The relative viability of the positive and negative controls groups were appropriate and the assay acceptance criteria fulfilled. The

quality controls for the HCE model was acceptable according to the supplied technical data sheet and together with the fulfilled assay acceptance criteria the study was considered to be valid.

Applicant's summary and conclusion

Interpretation of results:

not irritating

Remarks:

Migrated information Criteria used for interpretation of results: expert judgment

Conclusions:

PC2414 was shown not to be non-irritating to eye when tested in vitro in the SkinEthic Reconstituted Human Corneal model (HCE, SkinEthic Laboratories, Nice, France).

Executive summary:

The eye irritation potential of PC2424 was determined using the in vitro SkinEthic Reconstituted Human Corneal model (HCE, SkinEthic Laboratories, Nice, France). This type of study, although not yet formally validated or adopted by regulatory authorities was part of a tiered testing strategy for determining eye irritation at the lower end of irritancy. Initially, a DEREK prediction of PC2414 did not indicate any toxicological effects including eye irritation, indicating the need for a tiered testing strategy.

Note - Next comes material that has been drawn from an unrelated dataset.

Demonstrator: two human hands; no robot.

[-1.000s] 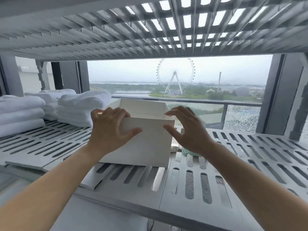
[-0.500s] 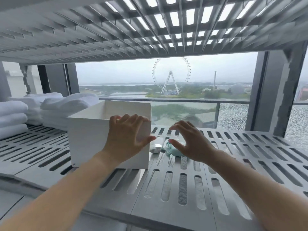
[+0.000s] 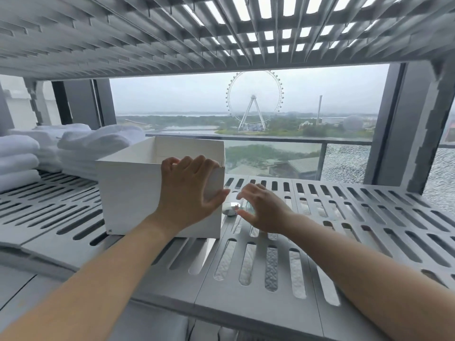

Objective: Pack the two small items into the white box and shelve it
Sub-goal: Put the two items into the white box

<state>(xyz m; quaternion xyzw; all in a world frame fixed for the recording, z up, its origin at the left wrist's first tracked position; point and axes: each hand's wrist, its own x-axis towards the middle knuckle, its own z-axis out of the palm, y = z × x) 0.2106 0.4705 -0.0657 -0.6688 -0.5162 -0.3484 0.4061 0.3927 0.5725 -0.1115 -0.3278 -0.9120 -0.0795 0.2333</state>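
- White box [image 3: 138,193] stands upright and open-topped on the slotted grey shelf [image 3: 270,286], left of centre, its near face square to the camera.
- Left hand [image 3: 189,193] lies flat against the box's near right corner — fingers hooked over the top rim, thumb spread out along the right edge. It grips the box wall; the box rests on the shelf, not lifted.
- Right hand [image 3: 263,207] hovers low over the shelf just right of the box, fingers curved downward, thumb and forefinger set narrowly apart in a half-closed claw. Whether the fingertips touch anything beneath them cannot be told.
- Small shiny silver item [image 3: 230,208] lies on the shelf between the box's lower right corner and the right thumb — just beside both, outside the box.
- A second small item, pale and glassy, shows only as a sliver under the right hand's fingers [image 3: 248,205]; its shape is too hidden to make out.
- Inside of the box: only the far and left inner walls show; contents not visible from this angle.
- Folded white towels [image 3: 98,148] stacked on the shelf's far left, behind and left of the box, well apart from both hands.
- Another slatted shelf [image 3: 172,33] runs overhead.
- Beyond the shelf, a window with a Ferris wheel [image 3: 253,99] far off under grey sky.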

The test is based on the hypothesis that irritant chemicals are able to penetrate the stratum corneum of the SkinEthic HCE model and are sufficiently cytotoxic to cause cell death in the underlying cell layers. Cytotoxicity was determined by the reduction of MTT to formazan by viable cells in the PC2414 treated tissues (quantitative measurement of tissue viability) relative to the negative control. In this test, the quality criteria required for acceptance of results were satisfied and PC2414 was determined to be non-irritant.